Deployment Frequency

Deployment Frequency panel

What it measures: How often code is deployed to production (or a target environment). Higher frequency indicates smaller, safer releases and faster feedback loops.

LevelThreshold
Elite≥ 1 deployment/day
High≥ 1 deployment/week
Medium≥ 1 deployment/month
Low< 1 deployment/month

Required CDEvents: service.deployed, service.upgraded

Formula: COUNT(deployments) / observed_span_days

The denominator is the span between the first and last deployment event in the selected time window — not the full dashboard time range. This avoids artificially low rates when deployments are sparse at the edges of the window.

Known limitations:

  • Returns no data when ≤ 1 event exists (a single data point cannot establish a rate)
  • Does not distinguish feature deployments from hotfixes
  • Counts all deployments in the selected environment regardless of outcome

Lead Time: Artifact → Deploy

Lead Time Artifact to Deploy panel

What it measures: Median time from when an artifact is published to when it is deployed to the target environment. This is a proxy for the DORA "Lead Time for Changes" metric (commit → production).

LevelThreshold
Elite< 1 hour
High< 1 day
Medium< 1 week
Low> 1 week

Required CDEvents: artifact.published, service.deployed or service.upgraded (with artifactId in payload)

Formula: P50(service.deployed.timestamp − artifact.published.timestamp)

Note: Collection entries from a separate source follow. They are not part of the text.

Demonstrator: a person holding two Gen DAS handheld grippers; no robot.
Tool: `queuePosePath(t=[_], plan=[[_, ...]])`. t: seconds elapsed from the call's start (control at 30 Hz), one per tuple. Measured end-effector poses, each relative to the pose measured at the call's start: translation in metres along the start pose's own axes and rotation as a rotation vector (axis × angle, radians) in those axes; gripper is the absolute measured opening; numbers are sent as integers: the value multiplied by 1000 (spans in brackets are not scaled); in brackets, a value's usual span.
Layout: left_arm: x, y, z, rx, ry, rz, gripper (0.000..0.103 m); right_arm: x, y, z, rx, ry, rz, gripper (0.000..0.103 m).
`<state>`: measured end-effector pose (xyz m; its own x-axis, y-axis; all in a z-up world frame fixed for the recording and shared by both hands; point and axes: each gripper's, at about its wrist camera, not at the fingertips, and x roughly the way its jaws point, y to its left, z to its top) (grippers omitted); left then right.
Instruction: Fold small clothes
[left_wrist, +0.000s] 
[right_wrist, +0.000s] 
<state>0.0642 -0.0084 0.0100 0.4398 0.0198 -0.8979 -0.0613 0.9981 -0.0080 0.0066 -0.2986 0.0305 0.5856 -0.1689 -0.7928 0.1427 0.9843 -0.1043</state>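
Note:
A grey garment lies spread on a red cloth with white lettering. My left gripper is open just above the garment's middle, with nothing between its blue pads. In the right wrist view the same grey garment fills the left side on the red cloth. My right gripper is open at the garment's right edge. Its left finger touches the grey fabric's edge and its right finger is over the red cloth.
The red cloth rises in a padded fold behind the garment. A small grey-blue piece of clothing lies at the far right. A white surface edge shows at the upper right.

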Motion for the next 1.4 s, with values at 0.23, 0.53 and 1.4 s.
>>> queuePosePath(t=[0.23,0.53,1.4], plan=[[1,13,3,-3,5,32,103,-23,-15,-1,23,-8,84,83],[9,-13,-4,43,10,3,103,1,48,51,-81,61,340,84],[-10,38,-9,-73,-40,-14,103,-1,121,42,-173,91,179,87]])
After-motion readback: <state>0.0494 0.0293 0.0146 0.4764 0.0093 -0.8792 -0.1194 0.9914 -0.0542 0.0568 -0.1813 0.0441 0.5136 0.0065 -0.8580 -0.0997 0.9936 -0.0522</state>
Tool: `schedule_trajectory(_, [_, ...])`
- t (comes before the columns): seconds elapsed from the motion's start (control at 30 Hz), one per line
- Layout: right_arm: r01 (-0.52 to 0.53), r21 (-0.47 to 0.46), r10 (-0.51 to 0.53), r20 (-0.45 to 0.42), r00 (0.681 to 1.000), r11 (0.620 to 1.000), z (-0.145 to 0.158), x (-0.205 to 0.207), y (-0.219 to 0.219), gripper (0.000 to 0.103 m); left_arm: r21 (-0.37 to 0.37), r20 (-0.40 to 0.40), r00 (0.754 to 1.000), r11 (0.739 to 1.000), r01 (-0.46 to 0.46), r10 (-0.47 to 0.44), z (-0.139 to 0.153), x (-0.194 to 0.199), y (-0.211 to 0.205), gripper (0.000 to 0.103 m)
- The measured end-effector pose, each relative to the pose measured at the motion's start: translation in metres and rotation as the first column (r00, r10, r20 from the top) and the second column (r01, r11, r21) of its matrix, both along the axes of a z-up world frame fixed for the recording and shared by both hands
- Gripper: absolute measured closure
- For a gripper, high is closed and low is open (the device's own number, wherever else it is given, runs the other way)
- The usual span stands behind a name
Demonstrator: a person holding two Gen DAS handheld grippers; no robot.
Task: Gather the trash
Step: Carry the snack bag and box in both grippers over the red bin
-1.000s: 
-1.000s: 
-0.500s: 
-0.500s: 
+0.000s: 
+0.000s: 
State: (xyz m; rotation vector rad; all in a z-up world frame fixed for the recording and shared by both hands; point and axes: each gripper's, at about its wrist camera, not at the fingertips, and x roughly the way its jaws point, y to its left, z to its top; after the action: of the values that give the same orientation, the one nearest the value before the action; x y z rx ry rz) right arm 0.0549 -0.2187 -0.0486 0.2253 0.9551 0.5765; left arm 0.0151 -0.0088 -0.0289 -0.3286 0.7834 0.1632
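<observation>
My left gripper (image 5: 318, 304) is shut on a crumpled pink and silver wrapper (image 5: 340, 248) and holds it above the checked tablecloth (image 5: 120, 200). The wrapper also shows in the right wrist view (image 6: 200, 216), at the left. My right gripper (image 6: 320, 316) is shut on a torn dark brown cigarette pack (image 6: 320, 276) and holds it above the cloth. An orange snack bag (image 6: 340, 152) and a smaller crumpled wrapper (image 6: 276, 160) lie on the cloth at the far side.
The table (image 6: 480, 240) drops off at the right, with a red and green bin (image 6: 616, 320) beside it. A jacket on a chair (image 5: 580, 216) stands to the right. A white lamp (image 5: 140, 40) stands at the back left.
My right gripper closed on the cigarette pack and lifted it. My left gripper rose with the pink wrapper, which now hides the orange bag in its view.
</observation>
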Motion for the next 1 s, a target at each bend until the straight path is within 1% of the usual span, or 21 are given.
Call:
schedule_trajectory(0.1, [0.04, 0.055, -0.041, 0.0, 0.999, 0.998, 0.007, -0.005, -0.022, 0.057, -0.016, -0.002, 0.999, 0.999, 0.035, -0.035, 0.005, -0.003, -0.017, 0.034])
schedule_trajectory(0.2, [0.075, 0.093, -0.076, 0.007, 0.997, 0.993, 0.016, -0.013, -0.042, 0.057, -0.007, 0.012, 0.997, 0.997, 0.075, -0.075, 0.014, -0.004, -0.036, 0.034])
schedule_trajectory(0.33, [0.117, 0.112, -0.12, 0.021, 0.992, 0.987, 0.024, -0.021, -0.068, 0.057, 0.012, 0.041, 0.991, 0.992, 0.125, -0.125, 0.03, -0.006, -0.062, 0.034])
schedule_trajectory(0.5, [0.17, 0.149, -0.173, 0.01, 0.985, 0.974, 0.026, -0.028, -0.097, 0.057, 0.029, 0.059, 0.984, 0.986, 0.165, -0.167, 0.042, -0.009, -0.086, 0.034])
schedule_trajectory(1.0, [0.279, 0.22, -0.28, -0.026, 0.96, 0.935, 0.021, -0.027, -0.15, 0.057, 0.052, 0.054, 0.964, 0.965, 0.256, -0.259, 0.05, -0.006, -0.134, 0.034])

The dashboard uses a LATERAL JOIN to match each deployment with the most recent artifact.published event that shares the same artifactId and occurred before the deployment.

Known limitations:

  • Excludes deployments without an artifactId field in the payload
  • If the same artifact is published multiple times, only the most recent publication before each deployment is used
  • Does not capture the full commit-to-production lead time (the commit → artifact leg is covered by Pipeline Duration)

Lead Time: Pipeline Duration

Lead Time Pipeline Duration panel

What it measures: Median pipeline run duration from queued to finished. This is not a standard DORA metric; it is a proxy for the build time component of lead time (the "commit → artifact" leg).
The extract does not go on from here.